--- START ---

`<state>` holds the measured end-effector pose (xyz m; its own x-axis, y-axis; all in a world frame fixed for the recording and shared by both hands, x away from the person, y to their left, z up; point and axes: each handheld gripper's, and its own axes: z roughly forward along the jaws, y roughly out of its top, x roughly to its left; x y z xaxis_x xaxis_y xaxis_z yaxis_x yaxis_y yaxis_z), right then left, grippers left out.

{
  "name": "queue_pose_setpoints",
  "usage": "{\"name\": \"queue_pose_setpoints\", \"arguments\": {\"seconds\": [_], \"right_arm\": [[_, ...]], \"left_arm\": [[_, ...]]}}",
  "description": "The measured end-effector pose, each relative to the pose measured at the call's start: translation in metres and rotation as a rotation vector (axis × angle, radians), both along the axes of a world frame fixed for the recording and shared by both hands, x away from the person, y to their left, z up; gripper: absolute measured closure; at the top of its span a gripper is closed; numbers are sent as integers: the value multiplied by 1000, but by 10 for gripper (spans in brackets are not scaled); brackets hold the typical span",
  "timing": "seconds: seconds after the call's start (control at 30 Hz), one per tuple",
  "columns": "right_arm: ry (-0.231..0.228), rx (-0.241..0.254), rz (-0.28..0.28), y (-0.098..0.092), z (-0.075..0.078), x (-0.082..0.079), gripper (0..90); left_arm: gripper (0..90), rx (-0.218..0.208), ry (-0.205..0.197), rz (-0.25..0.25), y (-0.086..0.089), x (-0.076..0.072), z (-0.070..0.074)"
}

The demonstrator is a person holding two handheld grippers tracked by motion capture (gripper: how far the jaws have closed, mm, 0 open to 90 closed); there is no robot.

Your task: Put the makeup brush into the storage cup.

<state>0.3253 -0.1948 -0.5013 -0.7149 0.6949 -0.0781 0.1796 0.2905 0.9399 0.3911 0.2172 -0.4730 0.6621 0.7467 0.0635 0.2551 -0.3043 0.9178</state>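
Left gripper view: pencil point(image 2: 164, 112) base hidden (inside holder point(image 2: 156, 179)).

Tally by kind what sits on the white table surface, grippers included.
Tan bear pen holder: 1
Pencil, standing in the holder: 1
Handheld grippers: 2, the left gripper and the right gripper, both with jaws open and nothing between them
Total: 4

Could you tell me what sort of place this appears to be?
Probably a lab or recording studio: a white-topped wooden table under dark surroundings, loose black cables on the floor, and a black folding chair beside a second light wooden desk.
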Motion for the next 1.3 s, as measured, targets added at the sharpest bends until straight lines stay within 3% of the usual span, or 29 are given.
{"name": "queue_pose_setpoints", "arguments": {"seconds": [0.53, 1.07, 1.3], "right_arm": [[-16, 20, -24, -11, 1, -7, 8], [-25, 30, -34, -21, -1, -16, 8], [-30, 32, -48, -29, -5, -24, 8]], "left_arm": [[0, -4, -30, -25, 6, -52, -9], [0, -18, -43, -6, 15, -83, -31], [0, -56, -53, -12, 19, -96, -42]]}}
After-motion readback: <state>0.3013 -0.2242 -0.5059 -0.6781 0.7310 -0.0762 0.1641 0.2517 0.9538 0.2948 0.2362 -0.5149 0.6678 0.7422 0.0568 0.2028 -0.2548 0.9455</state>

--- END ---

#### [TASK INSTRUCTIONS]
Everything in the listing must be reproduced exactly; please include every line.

#### [RESULT OF THIS EXERCISE]
`<state>` holds the measured end-effector pose (xyz m; its own x-axis, y-axis; all in a world frame fixed for the recording and shared by both hands, x away from the person, y to their left, z up; point and axes: each handheld gripper's, and its own axes: z roughly forward along the jaws, y roughly out of its top, x roughly to its left; x y z xaxis_x xaxis_y xaxis_z yaxis_x yaxis_y yaxis_z), right then left, grippers left out.

{
  "name": "queue_pose_setpoints",
  "usage": "{\"name\": \"queue_pose_setpoints\", \"arguments\": {\"seconds\": [_], \"right_arm\": [[_, ...]], \"left_arm\": [[_, ...]]}}",
  "description": "The measured end-effector pose, each relative to the pose measured at the call's start: translation in metres and rotation as a rotation vector (axis × angle, radians), both along the axes of a world frame fixed for the recording and shared by both hands, x away from the person, y to their left, z up; gripper: absolute measured closure; at the top of its span a gripper is closed; numbers are sent as integers: the value multiplied by 1000, but by 10 for gripper (spans in brackets are not scaled); brackets hold the typical span",
  "timing": "seconds: seconds after the call's start (control at 30 Hz), one per tuple",
  "columns": "right_arm: ry (-0.231..0.228), rx (-0.241..0.254), rz (-0.28..0.28), y (-0.098..0.092), z (-0.075..0.078), x (-0.082..0.079), gripper (0..90); left_arm: gripper (0..90), rx (-0.218..0.208), ry (-0.205..0.197), rz (-0.25..0.25), y (-0.086..0.089), x (-0.076..0.072), z (-0.070..0.074)"
}

The demonstrator is a person holding two handheld grippers tracked by motion capture (gripper: how far the jaws have closed, mm, 0 open to 90 closed); there is no robot.

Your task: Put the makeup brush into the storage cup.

<state>0.3253 -0.1948 -0.5013 -0.7149 0.6949 -0.0781 0.1796 0.2905 0.9399 0.3911 0.2172 -0.4730 0.6621 0.7467 0.0635 0.2551 -0.3043 0.9178</state>
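Left gripper view: pencil point(image 2: 164, 112) base hidden (inside holder point(image 2: 156, 179)).

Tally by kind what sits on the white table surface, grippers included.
Tan bear pen holder: 1
Pencil, standing in the holder: 1
Handheld grippers: 2, the left gripper and the right gripper, both with jaws open and nothing between them
Total: 4

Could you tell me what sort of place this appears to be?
Probably a lab or recording studio: a white-topped wooden table under dark surroundings, loose black cables on the floor, and a black folding chair beside a second light wooden desk.
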Motion for the next 1.3 s, as measured, targets added at the sharpest bends until straight lines stay within 3% of the usual span, or 29 are given.
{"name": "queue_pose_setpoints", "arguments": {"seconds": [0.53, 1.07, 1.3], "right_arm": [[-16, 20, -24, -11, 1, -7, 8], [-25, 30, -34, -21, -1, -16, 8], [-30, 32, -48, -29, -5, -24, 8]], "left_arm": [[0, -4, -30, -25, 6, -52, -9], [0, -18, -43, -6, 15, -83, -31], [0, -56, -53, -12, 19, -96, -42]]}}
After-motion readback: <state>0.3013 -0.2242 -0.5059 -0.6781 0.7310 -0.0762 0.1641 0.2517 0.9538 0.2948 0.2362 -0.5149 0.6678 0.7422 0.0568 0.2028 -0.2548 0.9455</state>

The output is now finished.